Meds are not enough

An interview with Jack Gomberg, MD, FAAP Executive Medical Director, Project Transition What are the pros and cons of a traditional medical model?
Dr. Gomberg: Conventional Western medicine focuses on pathology, disease, and treatment.
While this approach has been highly effective, the training that most physicians receive doesn’t
really emphasize optimal health.
The derivation of “health” connotes wholeness, balance, and resilience. The capacity for the body to heal and repair itself can be seen all the way up the ladder: DNA, cells, organs, and organ systems. Integrative medicine unites a conventional approach with healing concepts – it goes beyond treatment of disease. One of the problems with conventional medicine is the relationship between the doctor and patient. Too often, the patient is just a passive receptacle that is treated by a doctor whose role is to cure through intervention. A more integrated approach focuses on empowerment. The challenge for both the doctor and patient is to join forces and proactively promote healing. What is the “mind-body connection”?
Dr. Gomberg: The Western convention is to define the body as everything up to the head, and
the brain is referred to as the mind. But, in a sense, the mind is everywhere. Because there are
neuroreceptors and neurotransmitters throughout our bodies, it’s hard to draw a line between
mind and body.

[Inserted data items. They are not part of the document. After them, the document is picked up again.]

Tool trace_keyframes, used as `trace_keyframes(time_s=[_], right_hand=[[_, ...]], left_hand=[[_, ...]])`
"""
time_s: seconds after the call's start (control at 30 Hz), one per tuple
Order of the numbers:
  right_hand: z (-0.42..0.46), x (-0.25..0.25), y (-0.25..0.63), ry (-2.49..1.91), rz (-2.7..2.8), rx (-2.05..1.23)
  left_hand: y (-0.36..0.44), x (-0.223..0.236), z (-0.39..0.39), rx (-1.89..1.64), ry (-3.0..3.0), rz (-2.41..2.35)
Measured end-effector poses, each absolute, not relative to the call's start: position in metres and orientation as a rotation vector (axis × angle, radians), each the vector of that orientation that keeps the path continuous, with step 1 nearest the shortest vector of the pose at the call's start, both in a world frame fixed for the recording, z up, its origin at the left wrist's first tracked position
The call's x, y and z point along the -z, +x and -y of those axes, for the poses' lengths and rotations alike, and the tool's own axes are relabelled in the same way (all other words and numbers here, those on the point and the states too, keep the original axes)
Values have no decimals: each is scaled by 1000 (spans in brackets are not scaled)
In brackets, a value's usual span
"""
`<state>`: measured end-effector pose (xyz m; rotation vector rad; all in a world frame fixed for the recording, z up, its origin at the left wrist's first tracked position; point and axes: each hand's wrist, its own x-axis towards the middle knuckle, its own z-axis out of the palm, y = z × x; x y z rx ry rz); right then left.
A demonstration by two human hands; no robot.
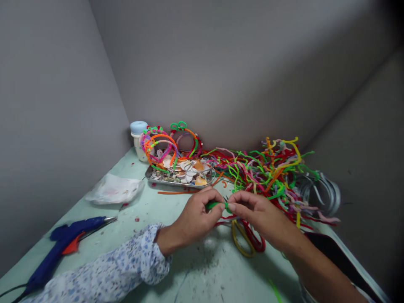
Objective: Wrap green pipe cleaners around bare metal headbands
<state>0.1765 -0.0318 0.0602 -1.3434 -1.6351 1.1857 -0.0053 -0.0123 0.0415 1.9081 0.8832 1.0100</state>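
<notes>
Between my two hands is a small piece of green pipe cleaner, pinched near the middle of the table. My left hand has thumb and fingers closed on its left end. The thumb and forefinger of my right hand pinch it on the right, and the fingertips of both hands almost meet. Under my right hand lie scissors with yellow and red handles; the blades are mostly hidden by the hands. A red and white strip shows just beneath my fingers.
A metal tray of shells stands behind, with pipe-cleaner-wrapped headbands on it. Beside it is a lidded jar. A pipe cleaner heap and metal hoops lie right. Left are a plastic bag and blue glue gun.
</notes>
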Motion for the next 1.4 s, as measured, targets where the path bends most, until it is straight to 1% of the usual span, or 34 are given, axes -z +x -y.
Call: trace_keyframes(time_s=[0.37, 0.63, 0.93, 1.07, 1.23, 1.4], right_hand=[[31, -53, 178, -1201, 1504, -1512], [30, -47, 176, -1160, 1409, -1586], [23, -40, 186, -1172, 1520, -1394], [18, -32, 185, -1163, 1475, -1314], [17, -24, 179, -1155, 1261, -1206], [25, -25, 164, -1168, 1364, -887]], left_hand=[[-7, -43, 8, -1006, 1992, -824], [-11, -43, 6, -987, 2015, -789], [-17, -48, -8, -1061, 1949, -835], [-19, -46, -14, -1098, 1950, -912], [-15, -42, -5, -1473, 1809, -1106], [-7, -37, 2, -1222, 1628, -935]])
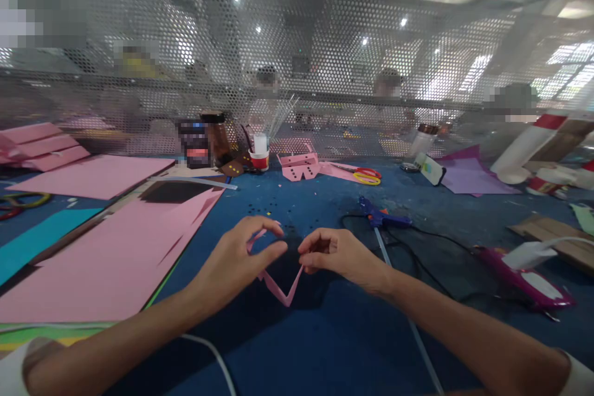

Physician author Andrew Weil refers to our bodies as physical hardware through
which we can run different software. One fascinating example of this comes from research with
people who are seen as having multiple personalities. Each personality, or “alter”, can have
unique physiological allergies. This is an example of the same hardware hosting differing
What is the role of medicine in psychiatry?
Dr. Gomberg: Conventional psychiatry is my mainstay. Many medications utilize the mind/body
connection in that they interact with neuroreceptors to help normalize deficient
neurotransmitters. Many of the recently developed drugs are more selective in their action.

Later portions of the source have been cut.